• Instructions to follow:
Repeat back the listing below, word for word and in full.

• Information shown:
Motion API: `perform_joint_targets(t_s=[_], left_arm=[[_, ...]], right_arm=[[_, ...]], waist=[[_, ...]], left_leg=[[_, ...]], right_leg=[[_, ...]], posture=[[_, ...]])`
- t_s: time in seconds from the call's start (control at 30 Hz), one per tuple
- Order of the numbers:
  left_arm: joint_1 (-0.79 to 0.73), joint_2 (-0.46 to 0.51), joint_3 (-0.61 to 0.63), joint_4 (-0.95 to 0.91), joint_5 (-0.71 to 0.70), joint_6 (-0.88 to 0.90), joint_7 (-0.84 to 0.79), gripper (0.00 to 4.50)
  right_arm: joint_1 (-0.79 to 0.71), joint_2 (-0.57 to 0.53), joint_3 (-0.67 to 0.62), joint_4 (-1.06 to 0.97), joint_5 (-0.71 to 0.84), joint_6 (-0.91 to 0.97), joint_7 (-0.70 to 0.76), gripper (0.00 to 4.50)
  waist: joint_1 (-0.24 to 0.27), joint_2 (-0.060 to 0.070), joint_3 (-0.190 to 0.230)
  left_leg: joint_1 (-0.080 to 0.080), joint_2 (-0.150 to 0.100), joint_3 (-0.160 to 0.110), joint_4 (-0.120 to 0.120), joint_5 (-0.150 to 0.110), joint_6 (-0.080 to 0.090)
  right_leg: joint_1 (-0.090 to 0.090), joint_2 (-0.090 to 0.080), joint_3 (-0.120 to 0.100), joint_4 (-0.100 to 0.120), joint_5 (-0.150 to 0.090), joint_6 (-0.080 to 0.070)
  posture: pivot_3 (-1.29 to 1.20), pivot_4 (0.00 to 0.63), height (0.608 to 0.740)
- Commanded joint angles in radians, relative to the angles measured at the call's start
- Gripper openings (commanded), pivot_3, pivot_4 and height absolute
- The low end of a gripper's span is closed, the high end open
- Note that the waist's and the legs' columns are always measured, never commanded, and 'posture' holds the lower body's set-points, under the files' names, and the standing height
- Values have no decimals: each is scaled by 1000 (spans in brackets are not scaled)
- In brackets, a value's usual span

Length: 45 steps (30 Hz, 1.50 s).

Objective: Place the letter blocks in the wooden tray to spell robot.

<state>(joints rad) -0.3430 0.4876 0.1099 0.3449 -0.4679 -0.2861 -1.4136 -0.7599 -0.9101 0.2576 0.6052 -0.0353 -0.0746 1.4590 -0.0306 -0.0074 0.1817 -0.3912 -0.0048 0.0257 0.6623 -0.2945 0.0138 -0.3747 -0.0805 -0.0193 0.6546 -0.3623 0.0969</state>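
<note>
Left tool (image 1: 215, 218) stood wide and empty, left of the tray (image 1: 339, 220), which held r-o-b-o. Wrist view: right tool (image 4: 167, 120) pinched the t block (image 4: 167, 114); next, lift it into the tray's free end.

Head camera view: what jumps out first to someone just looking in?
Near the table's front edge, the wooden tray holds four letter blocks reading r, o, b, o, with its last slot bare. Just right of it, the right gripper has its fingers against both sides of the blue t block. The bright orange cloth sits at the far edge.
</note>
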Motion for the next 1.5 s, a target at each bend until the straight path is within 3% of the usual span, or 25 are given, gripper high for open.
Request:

• Task solution:
Motion API: `perform_joint_targets(t_s=[_], left_arm=[[_, ...]], right_arm=[[_, ...]], waist=[[_, ...]], left_leg=[[_, ...]], right_leg=[[_, ...]], posture=[[_, ...]])`
- t_s: time in seconds from the call's start (control at 30 Hz), one per tuple
- Order of the numbers:
  left_arm: joint_1 (-0.79 to 0.73), joint_2 (-0.46 to 0.51), joint_3 (-0.61 to 0.63), joint_4 (-0.95 to 0.91), joint_5 (-0.71 to 0.70), joint_6 (-0.88 to 0.90), joint_7 (-0.84 to 0.79), gripper (0.00 to 4.50)
  right_arm: joint_1 (-0.79 to 0.71), joint_2 (-0.57 to 0.53), joint_3 (-0.67 to 0.62), joint_4 (-1.06 to 0.97), joint_5 (-0.71 to 0.84), joint_6 (-0.91 to 0.97), joint_7 (-0.70 to 0.76), gripper (0.00 to 4.50)
  waist: joint_1 (-0.24 to 0.27), joint_2 (-0.060 to 0.070), joint_3 (-0.190 to 0.230)
  left_leg: joint_1 (-0.080 to 0.080), joint_2 (-0.150 to 0.100), joint_3 (-0.160 to 0.110), joint_4 (-0.120 to 0.120), joint_5 (-0.150 to 0.110), joint_6 (-0.080 to 0.090)
  right_leg: joint_1 (-0.090 to 0.090), joint_2 (-0.090 to 0.080), joint_3 (-0.120 to 0.100), joint_4 (-0.100 to 0.120), joint_5 (-0.150 to 0.090), joint_6 (-0.080 to 0.070)
  posture: pivot_3 (-1.29 to 1.20), pivot_4 (0.00 to 0.63), height (0.608 to 0.740)
- Commanded joint angles in radians, relative to the angles measured at the call's start
- Gripper openings (commanded), pivot_3, pivot_4 and height absolute
- The low end of a gripper's span is closed, the high end open
- Note that the waist's and the legs' columns are always measured, never commanded, and 'posture' holds the lower body's set-points, under the files' names, and the standing height
- Values have no decimals: each is scaled by 1000 (spans in brackets are not scaled)
- In brackets, a value's usual span

Length: 45 steps (30 Hz, 1.50 s).

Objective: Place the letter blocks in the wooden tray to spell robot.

<state>(joints rad) -0.3430 0.4876 0.1099 0.3449 -0.4679 -0.2861 -1.4136 -0.7599 -0.9101 0.2576 0.6052 -0.0353 -0.0746 1.4590 -0.0306 -0.0074 0.1817 -0.3912 -0.0048 0.0257 0.6623 -0.2945 0.0138 -0.3747 -0.0805 -0.0193 0.6546 -0.3623 0.0969</state>
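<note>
Left tool (image 1: 215, 218) stood wide and empty, left of the tray (image 1: 339, 220), which held r-o-b-o. Wrist view: right tool (image 4: 167, 120) pinched the t block (image 4: 167, 114); next, lift it into the tray's free end.

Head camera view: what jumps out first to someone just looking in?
Near the table's front edge, the wooden tray holds four letter blocks reading r, o, b, o, with its last slot bare. Just right of it, the right gripper has its fingers against both sides of the blue t block. The bright orange cloth sits at the far edge.
</note>
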Motion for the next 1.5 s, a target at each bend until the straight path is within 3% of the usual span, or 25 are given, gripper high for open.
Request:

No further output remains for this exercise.